#### [About this exercise]
All records are to be restated exactly, each line as it reads.

[[ Task inputs open ]]

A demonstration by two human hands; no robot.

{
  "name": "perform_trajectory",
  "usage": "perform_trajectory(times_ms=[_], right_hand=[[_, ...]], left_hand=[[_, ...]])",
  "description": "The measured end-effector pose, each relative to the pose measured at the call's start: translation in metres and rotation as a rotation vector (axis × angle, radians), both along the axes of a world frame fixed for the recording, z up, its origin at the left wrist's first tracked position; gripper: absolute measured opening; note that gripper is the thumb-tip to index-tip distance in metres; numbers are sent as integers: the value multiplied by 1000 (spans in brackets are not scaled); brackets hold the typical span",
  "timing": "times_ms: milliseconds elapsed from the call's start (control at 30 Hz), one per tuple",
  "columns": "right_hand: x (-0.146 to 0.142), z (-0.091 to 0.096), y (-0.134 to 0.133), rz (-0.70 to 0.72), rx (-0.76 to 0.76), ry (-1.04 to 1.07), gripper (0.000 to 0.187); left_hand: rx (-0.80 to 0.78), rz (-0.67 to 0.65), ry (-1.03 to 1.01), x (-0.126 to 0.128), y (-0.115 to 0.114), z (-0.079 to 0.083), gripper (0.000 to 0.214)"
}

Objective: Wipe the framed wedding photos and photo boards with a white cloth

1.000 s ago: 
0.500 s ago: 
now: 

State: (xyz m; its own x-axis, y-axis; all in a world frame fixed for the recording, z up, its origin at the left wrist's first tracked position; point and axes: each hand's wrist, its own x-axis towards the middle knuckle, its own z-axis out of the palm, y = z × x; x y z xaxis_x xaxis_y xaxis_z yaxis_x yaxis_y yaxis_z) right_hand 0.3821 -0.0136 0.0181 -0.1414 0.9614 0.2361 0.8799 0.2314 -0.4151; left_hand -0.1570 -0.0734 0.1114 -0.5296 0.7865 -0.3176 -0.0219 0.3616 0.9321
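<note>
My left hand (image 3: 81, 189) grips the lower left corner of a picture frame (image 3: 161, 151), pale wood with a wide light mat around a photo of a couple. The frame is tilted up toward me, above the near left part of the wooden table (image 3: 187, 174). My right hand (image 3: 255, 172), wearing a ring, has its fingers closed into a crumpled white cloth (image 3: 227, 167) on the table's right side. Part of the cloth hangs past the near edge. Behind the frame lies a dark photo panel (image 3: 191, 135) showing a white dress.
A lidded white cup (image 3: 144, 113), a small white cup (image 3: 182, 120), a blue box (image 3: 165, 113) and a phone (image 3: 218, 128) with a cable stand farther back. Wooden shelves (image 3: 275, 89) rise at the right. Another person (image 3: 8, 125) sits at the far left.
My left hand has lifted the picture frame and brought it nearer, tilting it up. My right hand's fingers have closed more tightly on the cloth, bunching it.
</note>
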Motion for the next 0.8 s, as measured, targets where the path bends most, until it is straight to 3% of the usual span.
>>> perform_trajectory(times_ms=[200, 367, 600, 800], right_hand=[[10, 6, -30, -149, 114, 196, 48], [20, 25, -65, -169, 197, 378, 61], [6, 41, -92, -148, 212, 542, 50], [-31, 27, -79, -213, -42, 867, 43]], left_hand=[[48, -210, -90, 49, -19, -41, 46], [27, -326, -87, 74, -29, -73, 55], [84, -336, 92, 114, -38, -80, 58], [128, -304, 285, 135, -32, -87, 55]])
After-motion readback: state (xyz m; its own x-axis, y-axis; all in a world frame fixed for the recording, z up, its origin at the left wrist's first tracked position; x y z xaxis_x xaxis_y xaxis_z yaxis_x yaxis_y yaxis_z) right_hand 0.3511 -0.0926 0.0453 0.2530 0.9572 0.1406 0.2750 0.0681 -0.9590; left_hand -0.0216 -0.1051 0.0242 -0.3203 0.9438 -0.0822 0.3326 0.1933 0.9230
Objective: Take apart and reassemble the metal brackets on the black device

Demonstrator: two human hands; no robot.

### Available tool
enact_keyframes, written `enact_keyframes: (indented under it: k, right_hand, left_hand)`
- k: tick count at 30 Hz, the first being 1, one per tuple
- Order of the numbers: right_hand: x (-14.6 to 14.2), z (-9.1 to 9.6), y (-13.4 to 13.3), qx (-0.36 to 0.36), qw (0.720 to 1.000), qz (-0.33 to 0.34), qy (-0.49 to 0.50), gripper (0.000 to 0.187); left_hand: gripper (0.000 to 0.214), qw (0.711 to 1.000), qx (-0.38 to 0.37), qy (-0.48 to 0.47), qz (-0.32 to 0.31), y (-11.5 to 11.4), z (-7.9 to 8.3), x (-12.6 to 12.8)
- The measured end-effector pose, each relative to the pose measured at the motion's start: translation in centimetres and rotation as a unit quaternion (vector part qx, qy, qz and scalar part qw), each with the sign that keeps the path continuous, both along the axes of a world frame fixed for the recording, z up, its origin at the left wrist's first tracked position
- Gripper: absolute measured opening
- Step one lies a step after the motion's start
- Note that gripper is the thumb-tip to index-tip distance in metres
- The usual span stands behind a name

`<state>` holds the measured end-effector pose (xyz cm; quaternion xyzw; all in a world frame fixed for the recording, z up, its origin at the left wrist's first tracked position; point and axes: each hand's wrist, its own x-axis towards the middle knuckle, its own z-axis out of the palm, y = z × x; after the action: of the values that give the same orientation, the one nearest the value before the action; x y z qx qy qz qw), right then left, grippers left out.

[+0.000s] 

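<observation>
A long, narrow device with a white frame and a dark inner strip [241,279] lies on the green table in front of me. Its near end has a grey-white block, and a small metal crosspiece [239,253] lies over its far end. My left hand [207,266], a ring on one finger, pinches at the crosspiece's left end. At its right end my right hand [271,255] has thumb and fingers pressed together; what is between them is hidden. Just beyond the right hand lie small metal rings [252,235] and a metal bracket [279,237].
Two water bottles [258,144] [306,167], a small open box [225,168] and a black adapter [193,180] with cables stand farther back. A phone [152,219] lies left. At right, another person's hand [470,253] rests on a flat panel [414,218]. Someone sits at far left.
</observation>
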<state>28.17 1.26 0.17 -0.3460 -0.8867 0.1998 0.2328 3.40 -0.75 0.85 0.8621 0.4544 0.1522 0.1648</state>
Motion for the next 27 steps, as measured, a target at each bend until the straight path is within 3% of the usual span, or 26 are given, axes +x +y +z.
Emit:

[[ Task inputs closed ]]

#### [Expected output]
A demonstration by two human hands; no robot.

{
  "name": "perform_trajectory",
  "usage": "perform_trajectory(times_ms=[_], right_hand=[[_, ...]], left_hand=[[_, ...]])",
  "description": "The measured end-effector pose, each relative to the pose measured at the call's start: translation in metres and rotation as a rotation vector (axis × angle, radians), both along the axes of a world frame fixed for the recording, z up, its origin at the left wrist's first tracked position; gripper: absolute measured opening; note that gripper is the thumb-tip to index-tip distance in metres; numbers are sent as integers: the value multiplied by 1000 (spans in brackets are not scaled); brackets hold the typical span",
  "timing": "times_ms: milliseconds elapsed from the call's start (control at 30 Hz), one per tuple",
  "columns": "right_hand: x (-0.146 to 0.142), z (-0.091 to 0.096), y (-0.134 to 0.133), rz (-0.70 to 0.72), rx (-0.76 to 0.76), ry (-1.04 to 1.07), gripper (0.000 to 0.187); left_hand: rx (-0.80 to 0.78), rz (-0.67 to 0.65), ry (-1.03 to 1.01), x (-0.126 to 0.128), y (-0.115 to 0.114), z (-0.079 to 0.083), gripper (0.000 to 0.214)"
}

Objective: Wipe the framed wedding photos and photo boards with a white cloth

1.000 s ago: 
0.500 s ago: 
now: 

State: (xyz m; its own x-axis, y-axis; all in a world frame fixed for the recording, z up, its origin at the left wrist's first tracked position; point and axes: each hand's wrist, its own x-axis towards the middle knuckle, its own z-axis out of the palm, y = z × x; x y z xaxis_x xaxis_y xaxis_z yaxis_x yaxis_y yaxis_z) right_hand 0.3821 -0.0136 0.0181 -0.1414 0.9614 0.2361 0.8799 0.2314 -0.4151; left_hand -0.1570 -0.0734 0.1114 -0.5296 0.7865 -0.3176 -0.0219 0.3616 0.9321
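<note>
My left hand (image 3: 81, 189) grips the lower left corner of a picture frame (image 3: 161, 151), pale wood with a wide light mat around a photo of a couple. The frame is tilted up toward me, above the near left part of the wooden table (image 3: 187, 174). My right hand (image 3: 255, 172), wearing a ring, has its fingers closed into a crumpled white cloth (image 3: 227, 167) on the table's right side. Part of the cloth hangs past the near edge. Behind the frame lies a dark photo panel (image 3: 191, 135) showing a white dress.
A lidded white cup (image 3: 144, 113), a small white cup (image 3: 182, 120), a blue box (image 3: 165, 113) and a phone (image 3: 218, 128) with a cable stand farther back. Wooden shelves (image 3: 275, 89) rise at the right. Another person (image 3: 8, 125) sits at the far left.
My left hand has lifted the picture frame and brought it nearer, tilting it up. My right hand's fingers have closed more tightly on the cloth, bunching it.
</note>
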Motion for the next 0.8 s, as measured, targets where the path bends most, until it is straight to 3% of the usual span.
>>> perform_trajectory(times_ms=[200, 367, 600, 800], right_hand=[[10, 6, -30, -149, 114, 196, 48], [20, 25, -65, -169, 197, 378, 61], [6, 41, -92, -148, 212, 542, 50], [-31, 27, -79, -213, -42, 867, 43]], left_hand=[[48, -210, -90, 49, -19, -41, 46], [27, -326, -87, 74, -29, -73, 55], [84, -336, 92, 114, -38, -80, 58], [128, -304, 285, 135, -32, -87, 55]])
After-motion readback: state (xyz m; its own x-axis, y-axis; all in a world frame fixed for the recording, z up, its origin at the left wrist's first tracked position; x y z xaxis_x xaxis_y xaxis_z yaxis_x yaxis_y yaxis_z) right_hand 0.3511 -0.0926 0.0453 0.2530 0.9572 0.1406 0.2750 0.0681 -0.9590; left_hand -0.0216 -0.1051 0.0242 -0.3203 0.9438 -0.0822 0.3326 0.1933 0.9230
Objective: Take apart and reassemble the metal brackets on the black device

Demonstrator: two human hands; no robot.

### Available tool
enact_keyframes, written `enact_keyframes: (indented under it: k, right_hand, left_hand)`
- k: tick count at 30 Hz, the first being 1, one per tuple
- Order of the numbers: right_hand: x (-14.6 to 14.2), z (-9.1 to 9.6), y (-13.4 to 13.3), qx (-0.36 to 0.36), qw (0.720 to 1.000), qz (-0.33 to 0.34), qy (-0.49 to 0.50), gripper (0.000 to 0.187); left_hand: gripper (0.000 to 0.214), qw (0.711 to 1.000), qx (-0.38 to 0.37), qy (-0.48 to 0.47), qz (-0.32 to 0.31), y (-11.5 to 11.4), z (-7.9 to 8.3), x (-12.6 to 12.8)
- The measured end-effector pose, each relative to the pose measured at the motion's start: translation in centimetres and rotation as a unit quaternion (vector part qx, qy, qz and scalar part qw), each with the sign that keeps the path continuous, both along the axes of a world frame fixed for the recording, z up, its origin at the left wrist's first tracked position
- Gripper: absolute measured opening
- Step one lies a step after the motion's start
- Note that gripper is the thumb-tip to index-tip distance in metres
- The usual span stands behind a name

`<state>` holds the measured end-effector pose (xyz cm; quaternion xyzw; all in a world frame fixed for the recording, z up, its origin at the left wrist's first tracked position; point and axes: each hand's wrist, its own x-axis towards the middle knuckle, its own z-axis out of the palm, y = z × x; after the action: of the values that give the same orientation, the one nearest the value before the action; x y z qx qy qz qw), right then left, grippers left out.

[+0.000s] 

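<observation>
A long, narrow device with a white frame and a dark inner strip [241,279] lies on the green table in front of me. Its near end has a grey-white block, and a small metal crosspiece [239,253] lies over its far end. My left hand [207,266], a ring on one finger, pinches at the crosspiece's left end. At its right end my right hand [271,255] has thumb and fingers pressed together; what is between them is hidden. Just beyond the right hand lie small metal rings [252,235] and a metal bracket [279,237].
Two water bottles [258,144] [306,167], a small open box [225,168] and a black adapter [193,180] with cables stand farther back. A phone [152,219] lies left. At right, another person's hand [470,253] rests on a flat panel [414,218]. Someone sits at far left.
</observation>
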<state>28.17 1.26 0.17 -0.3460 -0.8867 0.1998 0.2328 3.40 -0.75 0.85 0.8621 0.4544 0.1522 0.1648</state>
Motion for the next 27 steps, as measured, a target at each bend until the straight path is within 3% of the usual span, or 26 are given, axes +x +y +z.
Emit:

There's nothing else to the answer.